Transforming Learners are holistic thinkers and seldom rely heavily on short-term tasks, schedules, deadlines, normative performance standards, expected social or instructional compliance, or others for extrinsic learning support. They may find routine activities boring.
Transforming Learners enjoy taking responsibility and control of their learning and willingly become actively involved in managing the learning process (intrinsic locus of control). They typically tap into stimulating, intrinsic influences, such as intentions, passions, personal principles, beliefs, and desires for personal goals and high standards, to self-direct improvement or intentional achievement of challenging, long-term goals.
Using their own well-tested autonomous, reflective, goal-oriented, and self-assessment learning framework, Transforming Learners expertly adapt suitable strategies to manage intrinsic resources and meet the challenges in any learning situation.
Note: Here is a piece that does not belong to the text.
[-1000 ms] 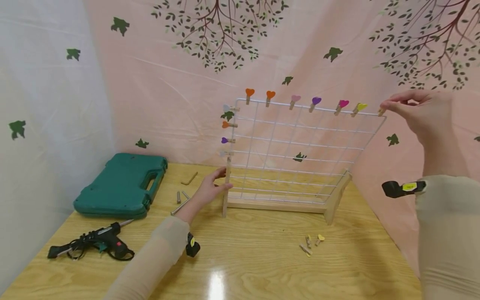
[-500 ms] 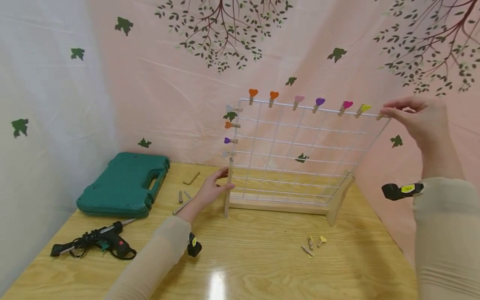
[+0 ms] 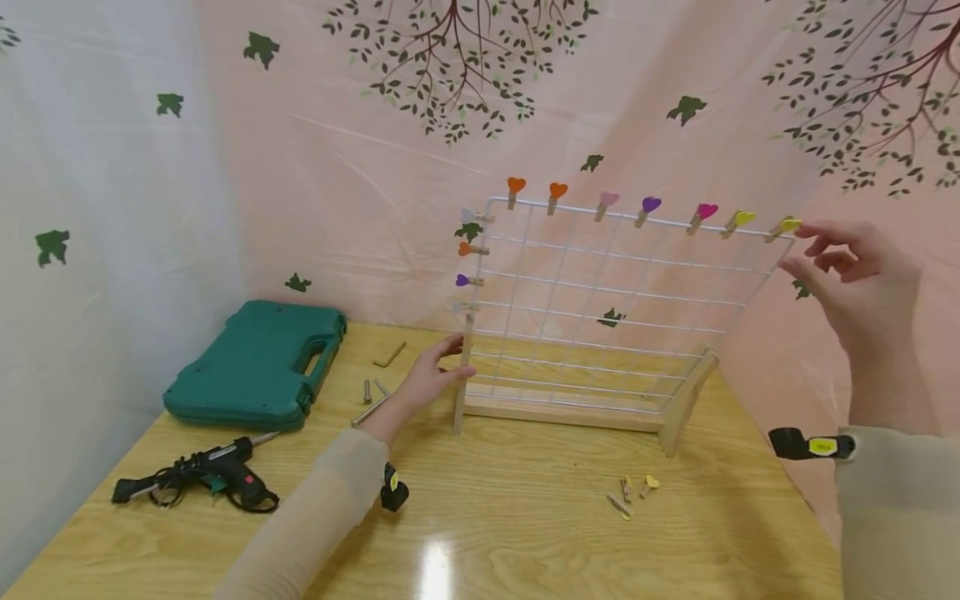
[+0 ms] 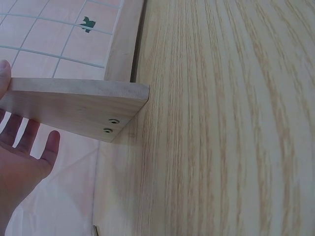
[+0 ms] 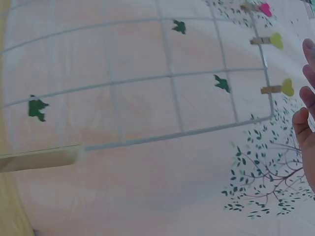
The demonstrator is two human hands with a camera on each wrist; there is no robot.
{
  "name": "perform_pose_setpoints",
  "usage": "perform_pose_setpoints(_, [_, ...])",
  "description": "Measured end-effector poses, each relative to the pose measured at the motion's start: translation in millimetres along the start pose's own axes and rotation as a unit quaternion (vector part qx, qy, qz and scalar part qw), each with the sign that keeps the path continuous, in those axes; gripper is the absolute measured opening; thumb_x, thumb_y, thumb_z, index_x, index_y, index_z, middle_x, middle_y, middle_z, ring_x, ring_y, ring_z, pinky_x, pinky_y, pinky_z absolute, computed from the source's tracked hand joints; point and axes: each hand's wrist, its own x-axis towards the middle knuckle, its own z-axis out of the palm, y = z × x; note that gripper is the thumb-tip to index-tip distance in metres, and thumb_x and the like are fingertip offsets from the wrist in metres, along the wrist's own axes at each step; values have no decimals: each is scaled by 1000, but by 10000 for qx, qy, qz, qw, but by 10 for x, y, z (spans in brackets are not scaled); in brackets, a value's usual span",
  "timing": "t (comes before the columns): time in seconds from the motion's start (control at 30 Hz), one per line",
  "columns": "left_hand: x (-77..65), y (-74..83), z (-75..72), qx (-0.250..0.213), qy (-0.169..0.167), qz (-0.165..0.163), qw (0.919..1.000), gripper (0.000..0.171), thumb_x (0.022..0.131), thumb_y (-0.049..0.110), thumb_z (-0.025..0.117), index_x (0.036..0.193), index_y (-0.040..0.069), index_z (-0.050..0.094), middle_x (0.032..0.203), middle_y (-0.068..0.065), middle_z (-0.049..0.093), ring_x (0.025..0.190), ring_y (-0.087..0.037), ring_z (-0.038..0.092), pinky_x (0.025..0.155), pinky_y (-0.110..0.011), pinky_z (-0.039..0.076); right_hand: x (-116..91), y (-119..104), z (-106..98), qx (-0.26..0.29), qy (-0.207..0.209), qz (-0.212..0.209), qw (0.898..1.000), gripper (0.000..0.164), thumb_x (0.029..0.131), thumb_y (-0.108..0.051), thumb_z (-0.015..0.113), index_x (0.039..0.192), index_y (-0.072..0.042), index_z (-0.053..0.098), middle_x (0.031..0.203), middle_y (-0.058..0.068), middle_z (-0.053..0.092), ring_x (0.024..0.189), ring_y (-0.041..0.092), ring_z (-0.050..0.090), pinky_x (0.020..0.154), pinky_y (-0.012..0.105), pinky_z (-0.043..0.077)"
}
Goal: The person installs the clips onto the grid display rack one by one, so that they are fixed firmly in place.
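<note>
A white wire grid [image 3: 592, 267] leans back in a wooden stand [image 3: 562, 412]. My left hand [image 3: 423, 385] holds the stand's left side board [image 4: 74, 101], thumb on the front edge and fingers behind. Heart clothespins line the grid's top wire, among them two orange, a pink [image 3: 609, 200] and a purple one; several more sit on its left edge. At the top right corner a yellow heart clothespin [image 3: 787, 226] is clipped on. My right hand [image 3: 862, 271] is just right of it, thumb and fingers parted, holding nothing; in the right wrist view a gap separates fingers and clothespin.
Several loose clothespins [image 3: 621, 503] lie on the wooden table [image 3: 510, 533] in front of the stand. To the left are a green case [image 3: 255, 367], a black corded tool with a metal tip [image 3: 225, 471], a hex key [image 3: 390, 355] and bolts. A printed cloth hangs behind.
My right hand has let go of the yellow clothespin at the top right corner, its fingers spreading as it moves slightly away. My left hand stays on the side board.
</note>
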Motion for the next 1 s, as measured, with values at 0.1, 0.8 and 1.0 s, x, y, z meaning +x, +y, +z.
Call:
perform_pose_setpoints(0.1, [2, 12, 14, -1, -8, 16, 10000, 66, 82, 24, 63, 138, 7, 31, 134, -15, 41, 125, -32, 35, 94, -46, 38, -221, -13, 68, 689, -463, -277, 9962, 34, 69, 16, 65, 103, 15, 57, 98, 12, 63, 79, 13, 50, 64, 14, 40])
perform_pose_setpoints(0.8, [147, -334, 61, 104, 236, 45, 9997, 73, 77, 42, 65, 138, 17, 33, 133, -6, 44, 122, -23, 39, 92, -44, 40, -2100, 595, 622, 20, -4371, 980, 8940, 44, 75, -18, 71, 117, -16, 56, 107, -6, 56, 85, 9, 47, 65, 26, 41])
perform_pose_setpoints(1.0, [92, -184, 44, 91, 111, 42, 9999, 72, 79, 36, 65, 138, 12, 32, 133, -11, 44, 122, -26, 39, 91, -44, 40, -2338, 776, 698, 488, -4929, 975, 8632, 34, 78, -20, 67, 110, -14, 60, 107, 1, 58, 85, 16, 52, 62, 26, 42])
These learners learn best in open, discovery, or challenging learning environments that encourage and support expertise building; risk-taking; mentoring relationships; self-directed learning; complex, problem-solving situations; transformative processes; high learning standards, and long-term personal accomplishments and change.
This group of learners can improve by paying attention to details and increasing focus on implementation and task completion. In fact, they can improve by focusing on any critical “boring” day-to-day routine activities.
Performing Learners
In comparison, a Performing Learner is a skilled learner that consciously, systematically, and capably uses short-term psychological processes, strategies, preferences, and self-regulated learning skills to achieve learning objectives and tasks. In contrast to Transforming Learners, Performing Learners are task-oriented, more often extrinsically motivated, take fewer risks with mistakes and complex or difficult goals, often focused on grades, rewards, and normative achievement standards, and often ready to rely on coaching relationships, available external resources, and social influences and relationships to accomplish a task.
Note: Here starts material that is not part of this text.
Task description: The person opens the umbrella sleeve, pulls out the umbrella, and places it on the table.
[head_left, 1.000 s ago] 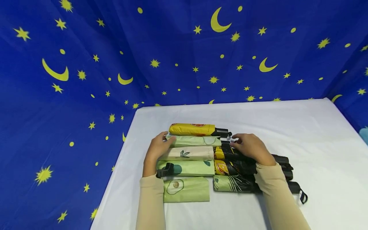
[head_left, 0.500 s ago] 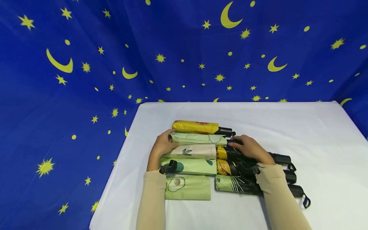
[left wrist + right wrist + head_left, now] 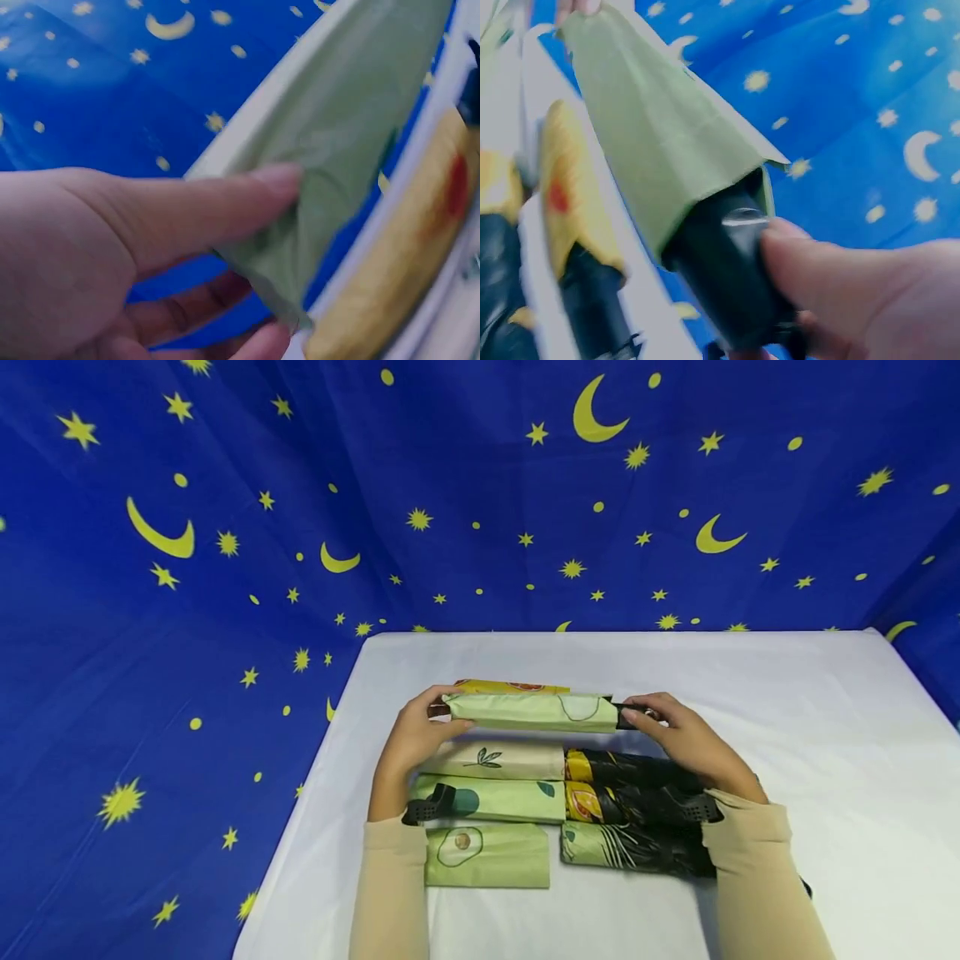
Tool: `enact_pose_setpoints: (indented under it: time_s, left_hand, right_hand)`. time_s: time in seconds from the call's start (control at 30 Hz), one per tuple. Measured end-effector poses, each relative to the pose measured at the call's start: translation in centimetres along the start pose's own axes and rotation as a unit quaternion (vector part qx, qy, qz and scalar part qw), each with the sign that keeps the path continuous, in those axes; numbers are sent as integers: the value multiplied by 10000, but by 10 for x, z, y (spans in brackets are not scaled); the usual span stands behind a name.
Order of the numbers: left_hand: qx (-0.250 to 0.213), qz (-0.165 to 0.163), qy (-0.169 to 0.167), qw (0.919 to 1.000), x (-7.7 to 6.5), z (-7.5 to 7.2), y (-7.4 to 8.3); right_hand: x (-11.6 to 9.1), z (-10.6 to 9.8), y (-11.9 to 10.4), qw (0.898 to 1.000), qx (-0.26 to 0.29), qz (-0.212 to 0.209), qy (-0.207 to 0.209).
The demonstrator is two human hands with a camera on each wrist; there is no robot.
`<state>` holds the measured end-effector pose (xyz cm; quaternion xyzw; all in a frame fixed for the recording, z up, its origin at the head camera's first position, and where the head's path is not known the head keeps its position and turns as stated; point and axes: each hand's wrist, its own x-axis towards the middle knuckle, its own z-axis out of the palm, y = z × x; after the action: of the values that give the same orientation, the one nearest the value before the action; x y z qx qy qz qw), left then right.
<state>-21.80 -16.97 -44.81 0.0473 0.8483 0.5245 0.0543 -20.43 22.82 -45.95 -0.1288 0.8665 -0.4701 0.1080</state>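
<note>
A folded umbrella [image 3: 532, 712] in a light green sleeve with an avocado outline is held up level over the white table, in front of a yellow umbrella [image 3: 510, 686]. My left hand [image 3: 416, 731] pinches the left end of the sleeve, thumb in front. In the left wrist view the sleeve's end [image 3: 300, 247] looks soft and creased under the thumb. My right hand [image 3: 690, 735] grips the black handle [image 3: 724, 270], which sticks out of the sleeve's open mouth in the right wrist view. The yellow umbrella's handle is hidden behind the held one in the head view.
Nearer on the table [image 3: 840, 718] lie a cream sleeve [image 3: 517, 760], a green sleeve [image 3: 506, 800] and a flat avocado-print sleeve [image 3: 502, 860]. Folded umbrellas with black parts, including a green-and-black one [image 3: 622, 847], lie to their right, partly under my right forearm. A blue star-print cloth [image 3: 480, 485] hangs behind.
Both hands have raised the green-sleeved umbrella off the table, from its spot between the yellow umbrella and the cream sleeve. My right hand has shifted right and now grips its handle.
</note>
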Motion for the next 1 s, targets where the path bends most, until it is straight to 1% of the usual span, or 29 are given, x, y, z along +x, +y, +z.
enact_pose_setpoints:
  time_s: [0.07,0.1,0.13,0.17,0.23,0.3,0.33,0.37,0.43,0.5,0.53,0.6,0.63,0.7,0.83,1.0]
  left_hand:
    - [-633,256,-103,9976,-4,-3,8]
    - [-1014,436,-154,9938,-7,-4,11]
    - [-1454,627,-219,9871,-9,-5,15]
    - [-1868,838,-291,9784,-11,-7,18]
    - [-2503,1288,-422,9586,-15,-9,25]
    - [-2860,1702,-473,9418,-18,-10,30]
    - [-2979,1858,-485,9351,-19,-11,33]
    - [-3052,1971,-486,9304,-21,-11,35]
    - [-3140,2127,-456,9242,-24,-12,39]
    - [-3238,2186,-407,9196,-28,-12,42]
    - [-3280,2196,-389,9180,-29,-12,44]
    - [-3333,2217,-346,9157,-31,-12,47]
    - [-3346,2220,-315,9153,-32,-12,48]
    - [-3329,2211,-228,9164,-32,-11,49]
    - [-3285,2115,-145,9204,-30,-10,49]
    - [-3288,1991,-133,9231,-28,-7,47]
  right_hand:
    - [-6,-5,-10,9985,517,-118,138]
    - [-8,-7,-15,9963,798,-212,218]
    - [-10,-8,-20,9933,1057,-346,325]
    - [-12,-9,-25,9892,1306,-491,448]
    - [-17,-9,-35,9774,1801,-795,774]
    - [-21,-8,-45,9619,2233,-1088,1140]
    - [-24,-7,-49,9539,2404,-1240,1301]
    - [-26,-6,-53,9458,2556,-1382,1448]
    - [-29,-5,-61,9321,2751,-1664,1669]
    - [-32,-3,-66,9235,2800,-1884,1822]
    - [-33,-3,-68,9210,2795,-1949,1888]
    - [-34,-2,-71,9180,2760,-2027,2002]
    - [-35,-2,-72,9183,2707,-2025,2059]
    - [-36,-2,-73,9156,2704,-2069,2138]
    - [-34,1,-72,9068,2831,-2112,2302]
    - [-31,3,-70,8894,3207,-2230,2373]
Performing Learners need an important reason, (one that they value), to push themselves toward more intentional performance and greater levels of expertise. They may selectively commit great effort to learn topics and skills that they highly value and find particularly interesting and beneficial. Often, Performing Learners will clearly acknowledge that they want to limit or constrain effort (for example, they do not have enough time or interest) by only meeting stated objectives, getting the grade, or avoiding exploratory steps beyond learning requirements.
These learners learn best in semi-structured learning environments that add competition, fun, and coaching to foster motivation (i.e., extrinsically). This group of learners can improve by practicing more holistic (big-picture) thinking and problem-solving skills or considering how to look at the forest as well as the trees.
Conforming Learners
Conforming Learners are deeply influenced by an awareness of the social aspects and external resources that surround them and motivate them. Compared to Transforming or Performing Learners, Conforming learners are more compliant with the status quo. They may passively accept knowledge, store it, and reproduce it to conform, complete assigned tasks if they can, and please others.The Conforming Learner is satisfied with routine. They are less complex learners and typically may prefer not to use initiative, think critically, make mistakes, reflect on progress, synthesize feedback, or give knowledge new meaning to change themselves or the environment.
These learners may be less sophisticated or skilled learners and may have difficulty solving complex problems or accepting change. Typically, they may have little desire to control (extrinsic locus of control) or manage their learning or set challenging personal learning goals. Learning in open learning environments, which focus on high learner control, discovery or exploratory learning, complex problem-solving, challenging goals, and inferential direction, may frustrate, demoralize, or demotivate these learners--without sufficient support and scaffolding. In contrast, with sufficient support and scaffolding, these learners can increasingly improve learning ability and accomplishment. They will be able to assume greater responsibility for their learning in more structured environments. These online learners work best with scaffolded structure, guiding direction, simple problems, linear sequencing, and explicit feedback. They would profit most from a variety of blended learning solutions that provide additional support from instructors and peers.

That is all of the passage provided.